Which lines hold the string "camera"? Copy each of them from the material below.

**** Records for the task ****

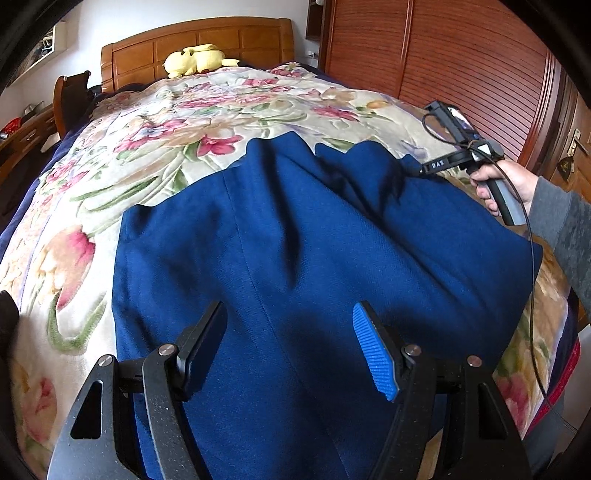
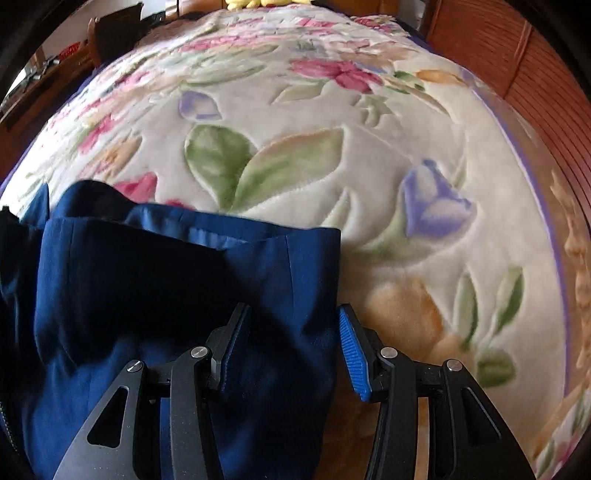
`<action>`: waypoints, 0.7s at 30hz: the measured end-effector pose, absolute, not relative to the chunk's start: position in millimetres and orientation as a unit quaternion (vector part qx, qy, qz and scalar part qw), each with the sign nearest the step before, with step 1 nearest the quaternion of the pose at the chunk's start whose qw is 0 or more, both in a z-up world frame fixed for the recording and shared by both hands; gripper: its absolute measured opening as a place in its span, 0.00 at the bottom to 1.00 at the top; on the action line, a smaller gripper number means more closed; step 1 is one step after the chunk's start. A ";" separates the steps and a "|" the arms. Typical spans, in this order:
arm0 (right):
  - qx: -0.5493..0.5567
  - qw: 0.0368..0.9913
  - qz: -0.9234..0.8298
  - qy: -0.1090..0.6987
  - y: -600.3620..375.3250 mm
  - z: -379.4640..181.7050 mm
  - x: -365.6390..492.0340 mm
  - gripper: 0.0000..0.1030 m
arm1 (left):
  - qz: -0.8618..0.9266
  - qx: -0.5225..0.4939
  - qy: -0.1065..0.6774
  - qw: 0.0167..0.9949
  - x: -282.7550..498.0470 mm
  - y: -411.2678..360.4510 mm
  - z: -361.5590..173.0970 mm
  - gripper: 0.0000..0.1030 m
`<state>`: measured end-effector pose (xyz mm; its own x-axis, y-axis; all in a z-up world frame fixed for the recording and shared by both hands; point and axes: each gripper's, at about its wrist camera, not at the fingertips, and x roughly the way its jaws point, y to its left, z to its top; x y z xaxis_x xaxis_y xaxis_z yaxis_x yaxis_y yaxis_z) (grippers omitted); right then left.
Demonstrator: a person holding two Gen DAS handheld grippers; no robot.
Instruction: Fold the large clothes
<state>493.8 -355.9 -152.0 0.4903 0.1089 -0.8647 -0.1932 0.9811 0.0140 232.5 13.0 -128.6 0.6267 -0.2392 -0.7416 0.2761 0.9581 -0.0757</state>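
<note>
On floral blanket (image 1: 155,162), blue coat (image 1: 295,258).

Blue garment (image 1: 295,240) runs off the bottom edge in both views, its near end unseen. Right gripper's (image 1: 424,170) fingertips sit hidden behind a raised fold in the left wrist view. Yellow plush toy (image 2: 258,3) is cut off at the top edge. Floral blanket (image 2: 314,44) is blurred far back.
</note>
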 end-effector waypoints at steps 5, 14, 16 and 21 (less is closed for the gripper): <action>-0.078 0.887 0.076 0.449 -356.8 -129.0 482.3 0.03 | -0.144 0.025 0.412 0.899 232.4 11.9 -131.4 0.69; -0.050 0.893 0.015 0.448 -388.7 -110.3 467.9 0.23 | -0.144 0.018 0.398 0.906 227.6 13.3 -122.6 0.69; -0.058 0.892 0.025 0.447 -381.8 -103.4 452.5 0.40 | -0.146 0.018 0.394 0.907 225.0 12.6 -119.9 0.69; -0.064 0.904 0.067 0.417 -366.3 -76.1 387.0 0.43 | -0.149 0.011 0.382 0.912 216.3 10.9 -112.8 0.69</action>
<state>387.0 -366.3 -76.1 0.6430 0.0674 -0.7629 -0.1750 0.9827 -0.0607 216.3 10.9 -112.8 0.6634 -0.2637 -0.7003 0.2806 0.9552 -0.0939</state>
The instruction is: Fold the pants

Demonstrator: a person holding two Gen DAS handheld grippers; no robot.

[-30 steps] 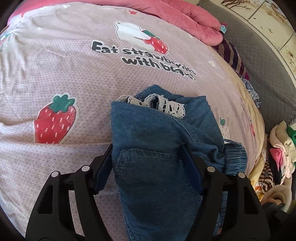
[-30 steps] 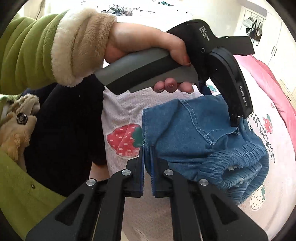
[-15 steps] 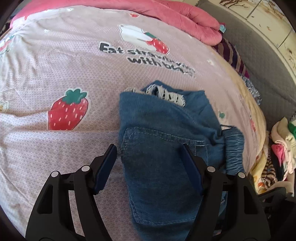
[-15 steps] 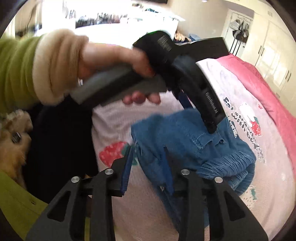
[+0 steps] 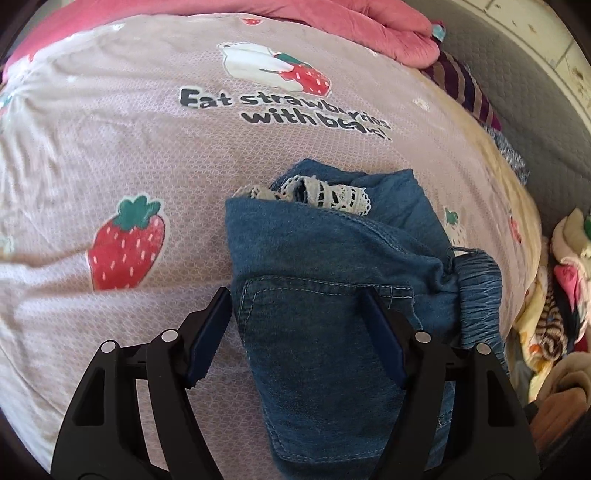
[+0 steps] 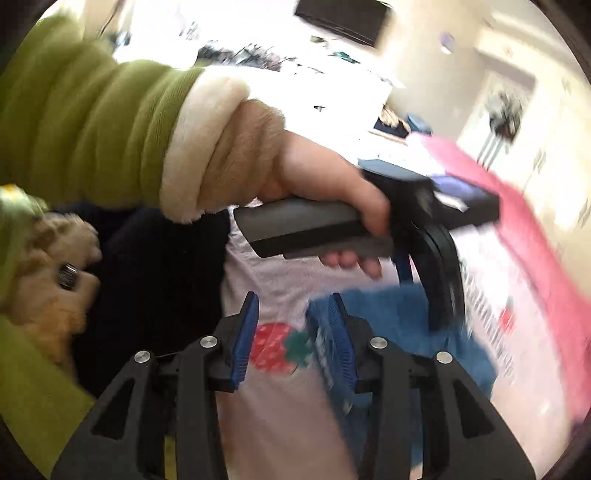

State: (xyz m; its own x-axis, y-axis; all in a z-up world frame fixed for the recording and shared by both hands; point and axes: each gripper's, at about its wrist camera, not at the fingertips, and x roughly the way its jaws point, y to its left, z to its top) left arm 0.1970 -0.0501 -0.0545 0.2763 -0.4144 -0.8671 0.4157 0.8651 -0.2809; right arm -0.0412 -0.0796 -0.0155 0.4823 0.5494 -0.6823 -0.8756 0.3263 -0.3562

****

• Exercise answer:
`<state>`: measured end-effector pose (xyz mm; its own x-axis, y-axis; all in a z-up world frame fixed for the recording and shared by both hands; point and axes: each gripper's, at about its wrist camera, not at the fingertips, and x roughly the way its jaws point, y to its left, z to its top; x y z xaxis_x xaxis_y xaxis_z yaxis_x yaxis_y yaxis_z) (grippers omitted); right then left.
State: (xyz m; its own x-axis, y-axis; all in a z-up world frame fixed for the recording and shared by both hands; point and axes: each gripper's, at about its wrist camera, not at the fingertips, and x roughly the way its jaws point, y to its left, z to its top) left arm 0.1970 -0.0501 -0.0545 0.2763 -0.4144 -0.8671 0.4157 0.8651 -0.2809; right arm -0.0412 -0.0796 -0.0155 0.4823 0.5494 -0.6823 -0.8756 0.3263 -0.3562

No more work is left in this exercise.